Reproduce the records below exactly, leaving out any pictures.

• _Provided data_
<<<<

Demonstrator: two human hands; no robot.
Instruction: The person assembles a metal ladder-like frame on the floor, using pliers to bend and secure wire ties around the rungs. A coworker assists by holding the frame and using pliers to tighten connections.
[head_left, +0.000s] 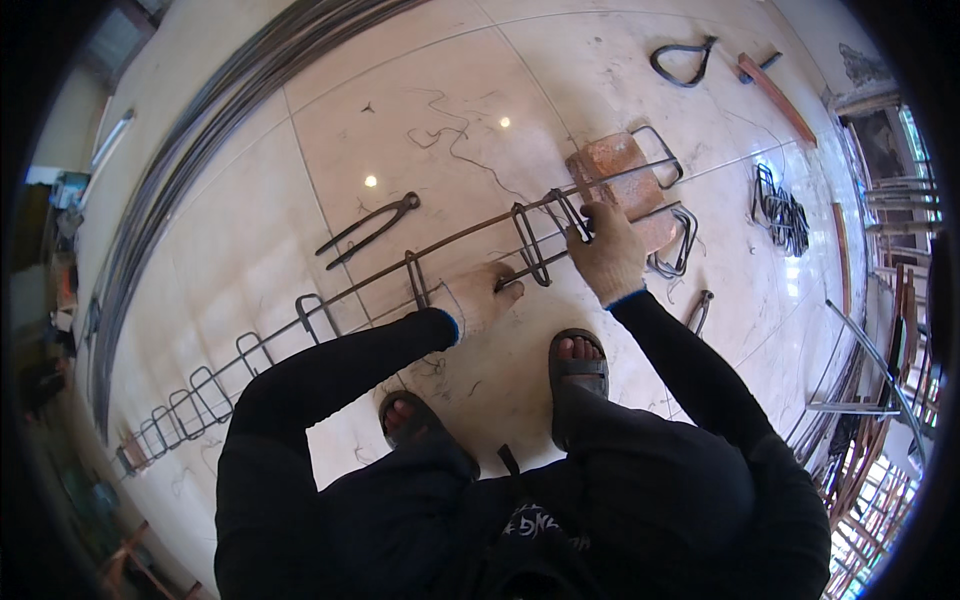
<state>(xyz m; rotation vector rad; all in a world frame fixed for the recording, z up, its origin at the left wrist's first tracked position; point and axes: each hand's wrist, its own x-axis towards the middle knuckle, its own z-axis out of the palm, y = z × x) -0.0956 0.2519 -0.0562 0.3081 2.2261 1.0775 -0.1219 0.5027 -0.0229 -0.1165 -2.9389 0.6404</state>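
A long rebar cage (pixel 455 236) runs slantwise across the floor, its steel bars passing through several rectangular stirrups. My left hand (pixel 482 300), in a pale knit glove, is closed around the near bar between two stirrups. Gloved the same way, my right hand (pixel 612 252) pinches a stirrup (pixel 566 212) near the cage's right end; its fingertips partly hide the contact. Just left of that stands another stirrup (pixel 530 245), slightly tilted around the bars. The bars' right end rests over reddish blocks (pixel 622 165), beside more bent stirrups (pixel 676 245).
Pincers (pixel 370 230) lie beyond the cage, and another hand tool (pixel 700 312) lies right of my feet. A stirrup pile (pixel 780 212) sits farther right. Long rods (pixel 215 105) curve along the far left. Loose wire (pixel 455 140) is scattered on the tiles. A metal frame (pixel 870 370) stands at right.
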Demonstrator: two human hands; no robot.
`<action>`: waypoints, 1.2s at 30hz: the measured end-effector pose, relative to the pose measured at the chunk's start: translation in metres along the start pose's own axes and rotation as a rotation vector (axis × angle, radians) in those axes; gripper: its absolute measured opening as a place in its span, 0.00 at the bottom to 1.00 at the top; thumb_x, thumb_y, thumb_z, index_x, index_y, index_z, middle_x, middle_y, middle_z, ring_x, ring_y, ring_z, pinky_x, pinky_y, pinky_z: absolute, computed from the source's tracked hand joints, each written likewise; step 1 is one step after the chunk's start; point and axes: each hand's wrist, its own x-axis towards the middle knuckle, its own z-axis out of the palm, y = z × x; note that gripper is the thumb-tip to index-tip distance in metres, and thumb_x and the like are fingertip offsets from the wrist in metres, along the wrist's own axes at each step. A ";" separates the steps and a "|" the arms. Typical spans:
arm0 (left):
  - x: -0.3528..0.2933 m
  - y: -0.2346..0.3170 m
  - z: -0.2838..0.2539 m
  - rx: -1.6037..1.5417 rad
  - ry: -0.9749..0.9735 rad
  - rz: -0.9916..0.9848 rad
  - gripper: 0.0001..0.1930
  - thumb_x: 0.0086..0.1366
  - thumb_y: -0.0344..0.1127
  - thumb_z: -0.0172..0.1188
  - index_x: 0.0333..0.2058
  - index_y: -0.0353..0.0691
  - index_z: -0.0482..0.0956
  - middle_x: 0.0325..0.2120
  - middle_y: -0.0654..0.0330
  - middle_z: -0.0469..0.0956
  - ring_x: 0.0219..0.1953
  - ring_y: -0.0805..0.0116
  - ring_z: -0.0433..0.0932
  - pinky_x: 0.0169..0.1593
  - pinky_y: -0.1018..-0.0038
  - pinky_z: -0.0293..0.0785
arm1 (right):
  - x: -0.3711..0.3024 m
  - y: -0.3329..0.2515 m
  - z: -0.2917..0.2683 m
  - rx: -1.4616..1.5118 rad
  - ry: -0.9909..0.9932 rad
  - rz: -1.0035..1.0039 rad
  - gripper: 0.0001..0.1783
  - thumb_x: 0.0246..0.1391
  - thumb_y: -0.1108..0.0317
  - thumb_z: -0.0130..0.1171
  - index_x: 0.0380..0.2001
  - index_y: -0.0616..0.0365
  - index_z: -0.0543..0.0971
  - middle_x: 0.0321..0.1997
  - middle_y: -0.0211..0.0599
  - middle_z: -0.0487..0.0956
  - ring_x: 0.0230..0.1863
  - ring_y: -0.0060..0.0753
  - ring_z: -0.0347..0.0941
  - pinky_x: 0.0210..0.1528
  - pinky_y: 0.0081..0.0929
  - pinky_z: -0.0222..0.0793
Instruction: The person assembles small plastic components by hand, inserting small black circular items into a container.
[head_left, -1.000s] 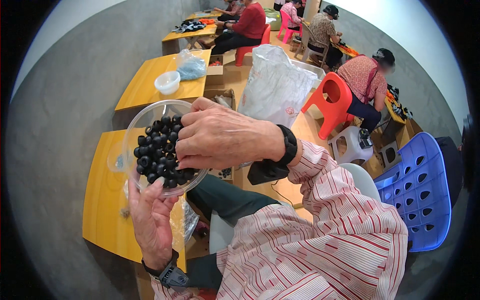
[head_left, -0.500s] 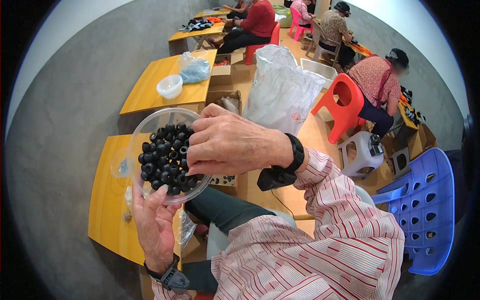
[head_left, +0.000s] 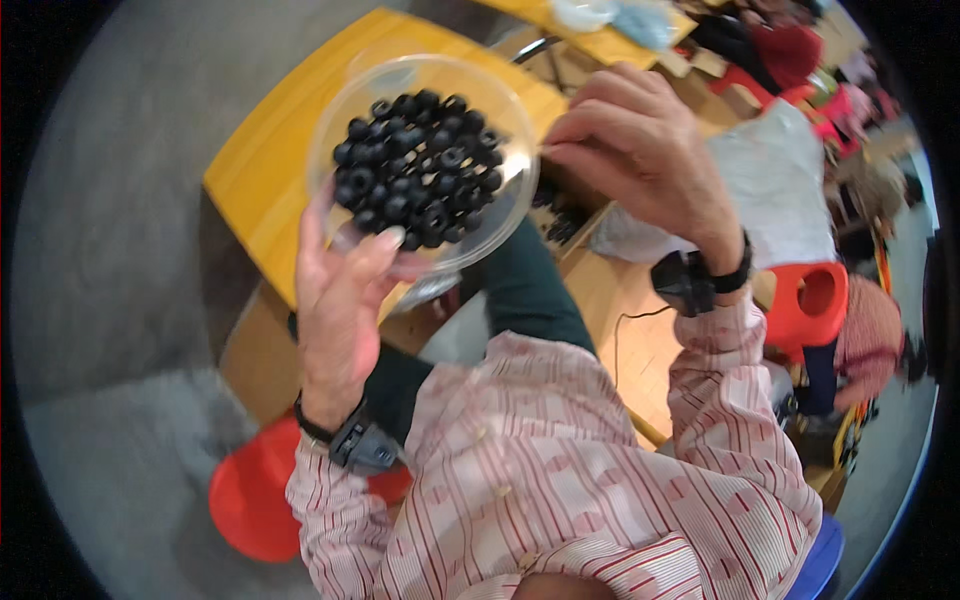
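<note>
My left hand point(head_left: 340, 310) grips a round clear plastic bowl point(head_left: 516, 195) from its near left side, thumb over the rim. Inside lie many small black beads point(head_left: 437, 213), round with holes through them. Just off the bowl's right rim is my right hand point(head_left: 640, 150), its thumb and fingers drawn together in a pinch. Whatever it may hold at the fingertips is too small and blurred to make out. Both wrists carry black strapped devices.
Behind the bowl stands a yellow table point(head_left: 270, 170). An open box with black parts point(head_left: 565, 225) sits below my right hand, and a white sack point(head_left: 780, 180) beyond it. A red chair point(head_left: 805, 300) and a seated person point(head_left: 865, 335) are at right; red seat point(head_left: 250, 490) lower left.
My right hand has come out of the bowl and moved to its right. The whole view has turned and tilted downward, with the bowl still in my left hand.
</note>
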 end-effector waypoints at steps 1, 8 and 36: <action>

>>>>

• _Solution to the problem_
Demonstrator: two human hands; no robot.
Instruction: The person assembles a metal ladder-like frame on the floor, using pliers to bend and secure wire ties around the rungs. A coworker assists by holding the frame and using pliers to tighten connections.
[head_left, +0.000s] 
<state>(xyz m; rotation vector rad; all in a world frame fixed for the recording, z up, its origin at the left wrist's first tracked position; point and axes: each hand's wrist, its own x-axis towards the middle knuckle, its own z-axis out of the palm, y = z × x) -0.0956 0.2519 -0.0562 0.3081 2.2261 1.0775 -0.1219 0.5027 -0.0229 -0.1165 -2.9389 0.6404</state>
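A long rebar cage (pixel 455 236) runs slantwise across the floor, its steel bars passing through several rectangular stirrups. My left hand (pixel 482 300), in a pale knit glove, is closed around the near bar between two stirrups. Gloved the same way, my right hand (pixel 612 252) pinches a stirrup (pixel 566 212) near the cage's right end; its fingertips partly hide the contact. Just left of that stands another stirrup (pixel 530 245), slightly tilted around the bars. The bars' right end rests over reddish blocks (pixel 622 165), beside more bent stirrups (pixel 676 245).
Pincers (pixel 370 230) lie beyond the cage, and another hand tool (pixel 700 312) lies right of my feet. A stirrup pile (pixel 780 212) sits farther right. Long rods (pixel 215 105) curve along the far left. Loose wire (pixel 455 140) is scattered on the tiles. A metal frame (pixel 870 370) stands at right.
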Demonstrator: two human hands; no robot.
`<action>`: waypoints, 1.2s at 30hz: the measured end-effector pose, relative to the pose measured at the chunk's start: translation in metres along the start pose's own axes and rotation as a rotation vector (axis × angle, radians) in those axes; gripper: its absolute measured opening as a place in its span, 0.00 at the bottom to 1.00 at the top; thumb_x, thumb_y, thumb_z, index_x, index_y, index_z, middle_x, middle_y, middle_z, ring_x, ring_y, ring_z, pinky_x, pinky_y, pinky_z: absolute, computed from the source's tracked hand joints, each written likewise; step 1 is one step after the chunk's start; point and axes: each hand's wrist, its own x-axis towards the middle knuckle, its own z-axis out of the palm, y = z × x; note that gripper is the thumb-tip to index-tip distance in metres, and thumb_x and the like are fingertip offsets from the wrist in metres, along the wrist's own axes at each step. A ";" separates the steps and a "|" the arms. Typical spans:
arm0 (left):
  - x: -0.3528..0.2933 m
  - y: -0.2346..0.3170 m
  - z: -0.2838..0.2539 m
  - rx: -1.6037..1.5417 rad
  - ry: -0.9749..0.9735 rad
  - rz: -0.9916..0.9848 rad
  - gripper: 0.0001..0.1930
  - thumb_x: 0.0086..0.1366
  - thumb_y: -0.0344..0.1127
  - thumb_z: -0.0172..0.1188
  - index_x: 0.0333..0.2058
  - index_y: -0.0353..0.0691
  - index_z: -0.0482..0.0956
  - middle_x: 0.0325..0.2120
  - middle_y: -0.0654..0.0330
  - middle_z: -0.0469..0.0956
  - ring_x: 0.0219..0.1953
  - ring_y: -0.0805..0.0116
  - ring_z: -0.0433..0.0932
  - pinky_x: 0.0169..0.1593
  - pinky_y: -0.1018..-0.0038
  - pinky_z: -0.0293..0.0785
arm1 (right):
  - x: -0.3711..0.3024 m
  - y: -0.3329..0.2515 m
  - z: -0.2917..0.2683 m
  - rx: -1.4616..1.5118 rad
  - ry: -0.9909..0.9932 rad
  - rz: -1.0035..1.0039 rad
  - gripper: 0.0001..0.1783
  - thumb_x: 0.0246..0.1391
  - thumb_y: -0.1108..0.0317
  - thumb_z: -0.0130..0.1171
  - index_x: 0.0380..0.2001
  - index_y: -0.0616..0.0365
  - index_z: -0.0543..0.0971
  - middle_x: 0.0321..0.1997
  - middle_y: -0.0211..0.0599
  - middle_z: -0.0487..0.0956
  - ring_x: 0.0230..0.1863
  - ring_y: -0.0060..0.0753
  - ring_z: -0.0347..0.0941
  - pinky_x: 0.0210..0.1528
  - pinky_y: 0.0081..0.0929
  - pinky_z: -0.0222..0.0793
Instruction: The person assembles small plastic components by hand, inserting small black circular items into a container.
[head_left, -1.000s] 
[head_left, -0.500s] 
[head_left, +0.000s] 
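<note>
My left hand point(head_left: 340, 310) grips a round clear plastic bowl point(head_left: 516, 195) from its near left side, thumb over the rim. Inside lie many small black beads point(head_left: 437, 213), round with holes through them. Just off the bowl's right rim is my right hand point(head_left: 640, 150), its thumb and fingers drawn together in a pinch. Whatever it may hold at the fingertips is too small and blurred to make out. Both wrists carry black strapped devices.
Behind the bowl stands a yellow table point(head_left: 270, 170). An open box with black parts point(head_left: 565, 225) sits below my right hand, and a white sack point(head_left: 780, 180) beyond it. A red chair point(head_left: 805, 300) and a seated person point(head_left: 865, 335) are at right; red seat point(head_left: 250, 490) lower left.
My right hand has come out of the bowl and moved to its right. The whole view has turned and tilted downward, with the bowl still in my left hand.
</note>
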 end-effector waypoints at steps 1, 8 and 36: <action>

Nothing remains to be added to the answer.